▶ Task instructions: Please set down the data again exactly, minus the pictures.

▶ Data shown:
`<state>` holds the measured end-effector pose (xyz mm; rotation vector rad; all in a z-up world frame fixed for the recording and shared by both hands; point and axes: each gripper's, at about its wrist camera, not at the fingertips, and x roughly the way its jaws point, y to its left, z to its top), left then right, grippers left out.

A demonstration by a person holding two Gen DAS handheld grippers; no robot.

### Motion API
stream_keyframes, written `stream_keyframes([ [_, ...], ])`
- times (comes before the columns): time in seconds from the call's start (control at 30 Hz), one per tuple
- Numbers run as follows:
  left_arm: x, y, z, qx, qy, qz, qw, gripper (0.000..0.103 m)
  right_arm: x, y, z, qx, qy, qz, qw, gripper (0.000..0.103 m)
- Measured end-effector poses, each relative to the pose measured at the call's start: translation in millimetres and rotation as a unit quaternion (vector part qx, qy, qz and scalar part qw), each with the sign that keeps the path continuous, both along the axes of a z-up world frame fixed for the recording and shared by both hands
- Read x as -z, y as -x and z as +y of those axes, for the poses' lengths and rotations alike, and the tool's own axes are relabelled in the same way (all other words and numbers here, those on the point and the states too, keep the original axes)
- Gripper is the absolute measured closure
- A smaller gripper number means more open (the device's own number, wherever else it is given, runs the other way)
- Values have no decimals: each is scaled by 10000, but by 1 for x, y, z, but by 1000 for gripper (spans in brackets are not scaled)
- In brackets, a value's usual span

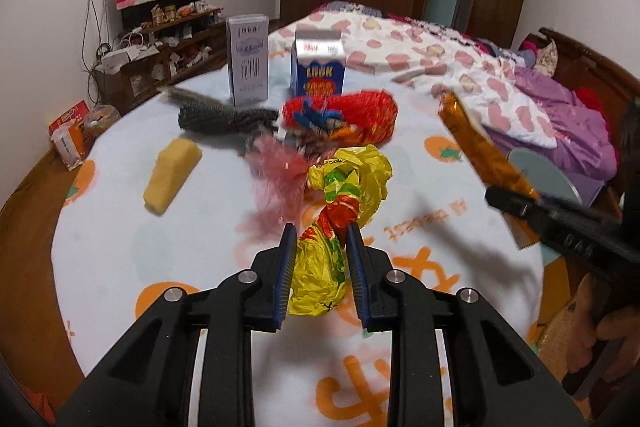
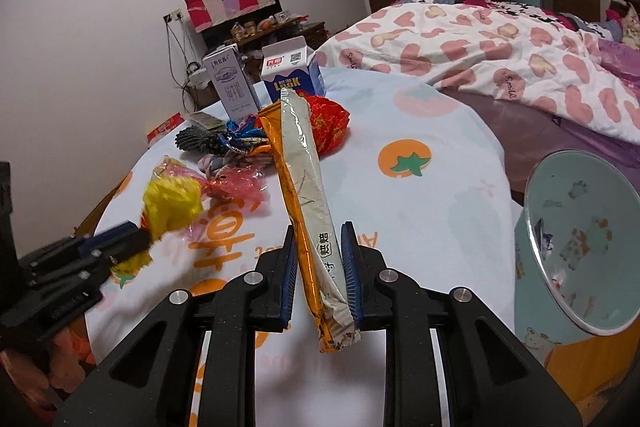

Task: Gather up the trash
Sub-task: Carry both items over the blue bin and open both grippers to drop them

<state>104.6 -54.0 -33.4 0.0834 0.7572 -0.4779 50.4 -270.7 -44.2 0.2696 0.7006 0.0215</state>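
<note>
My left gripper (image 1: pixel 321 235) is shut on a crumpled yellow, green and red wrapper (image 1: pixel 344 183), lifted a little off the tablecloth; the wrapper (image 2: pixel 170 205) and the left gripper (image 2: pixel 138 237) also show at the left of the right wrist view. My right gripper (image 2: pixel 318 233) is shut on a long orange and silver snack bag (image 2: pixel 304 187), which points away over the table; in the left wrist view the bag (image 1: pixel 480 147) and the right gripper (image 1: pixel 516 207) show at the right. A pale green bin (image 2: pixel 576 247) stands at the table's right edge.
On the cloth-covered table (image 1: pixel 160 259) lie a red bag (image 1: pixel 360 119), a pink wrapper (image 1: pixel 280 171), a grey wrapper (image 1: pixel 216 117) and a yellow block (image 1: pixel 172 171). Two cartons (image 1: pixel 247 61) (image 1: pixel 318 67) stand at the back. A bed with a quilt (image 2: pixel 500 55) is to the right.
</note>
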Motion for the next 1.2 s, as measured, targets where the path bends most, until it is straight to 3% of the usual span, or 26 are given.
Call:
stream_keyframes([
  [0.2, -14, 5, -13, -28, -14, -215, 9998, 77, -9, 14, -11, 239, 67, -162, 9996, 81],
  [0.4, -11, 4, -41, 106, -41, -93, 9999, 77, -12, 27, -33, 521, -2, -224, 9984, 81],
  [0.67, -20, 11, -87, 476, -88, -257, 9985, 77, -11, 43, -71, 1035, 39, -159, 9945, 81],
  [1.2, -9, 26, -172, 1121, -298, -167, 9931, 77, 9, 72, -141, 1868, -49, -13, 9824, 81],
])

▶ Solution to this task:
`<state>` holds the measured end-effector pose (xyz mm; rotation vector rad; all in a z-up world frame fixed for the recording and shared by both hands; point and axes: each gripper's, at about its wrist camera, not at the fingertips, and x roughly the way its jaws point, y to its left, z to its top), left then right, grippers left out.

A demonstration by a person holding two Gen DAS handheld grippers; no robot.

### Motion API
stream_keyframes, written `stream_keyframes([ [_, ...], ])`
- times (comes before the columns): time in seconds from the call's start (control at 30 Hz), one per tuple
- Numbers run as follows:
  left_arm: x, y, z, qx, qy, qz, qw, gripper (0.000..0.103 m)
  right_arm: x, y, z, qx, qy, qz, qw, gripper (0.000..0.103 m)
- Measured end-effector poses, each relative to the pose measured at the call's start: translation in millimetres and rotation as a unit quaternion (vector part qx, qy, qz and scalar part qw), each with the sign that keeps the path continuous, both along the axes of a z-up world frame fixed for the recording and shared by both hands
- Read x as -z, y as -x and z as +y of those axes, for the poses' lengths and rotations alike, and the tool's own axes are relabelled in the same way (all other words and numbers here, those on the point and the states too, keep the original axes)
- Gripper is the absolute measured closure
- A smaller gripper number means more open (the device's own number, wherever else it is given, runs the other way)
- Values have no decimals: each is scaled by 10000, but by 1 for x, y, z, but by 1000 for gripper (spans in brackets are not scaled)
- In brackets, a value's usual span


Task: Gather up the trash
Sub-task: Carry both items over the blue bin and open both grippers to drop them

<state>104.6 -54.0 -33.4 0.0834 0.7572 -0.4779 50.4 -270.7 -44.2 0.2696 0.7006 0.0215</state>
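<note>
My left gripper (image 1: pixel 321 235) is shut on a crumpled yellow, green and red wrapper (image 1: pixel 344 183), lifted a little off the tablecloth; the wrapper (image 2: pixel 170 205) and the left gripper (image 2: pixel 138 237) also show at the left of the right wrist view. My right gripper (image 2: pixel 318 233) is shut on a long orange and silver snack bag (image 2: pixel 304 187), which points away over the table; in the left wrist view the bag (image 1: pixel 480 147) and the right gripper (image 1: pixel 516 207) show at the right. A pale green bin (image 2: pixel 576 247) stands at the table's right edge.
On the cloth-covered table (image 1: pixel 160 259) lie a red bag (image 1: pixel 360 119), a pink wrapper (image 1: pixel 280 171), a grey wrapper (image 1: pixel 216 117) and a yellow block (image 1: pixel 172 171). Two cartons (image 1: pixel 247 61) (image 1: pixel 318 67) stand at the back. A bed with a quilt (image 2: pixel 500 55) is to the right.
</note>
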Motion for the next 1.2 s, as measured, targets where the path bends most, until it is straight to 3% of the usual span, or 26 are given.
Call:
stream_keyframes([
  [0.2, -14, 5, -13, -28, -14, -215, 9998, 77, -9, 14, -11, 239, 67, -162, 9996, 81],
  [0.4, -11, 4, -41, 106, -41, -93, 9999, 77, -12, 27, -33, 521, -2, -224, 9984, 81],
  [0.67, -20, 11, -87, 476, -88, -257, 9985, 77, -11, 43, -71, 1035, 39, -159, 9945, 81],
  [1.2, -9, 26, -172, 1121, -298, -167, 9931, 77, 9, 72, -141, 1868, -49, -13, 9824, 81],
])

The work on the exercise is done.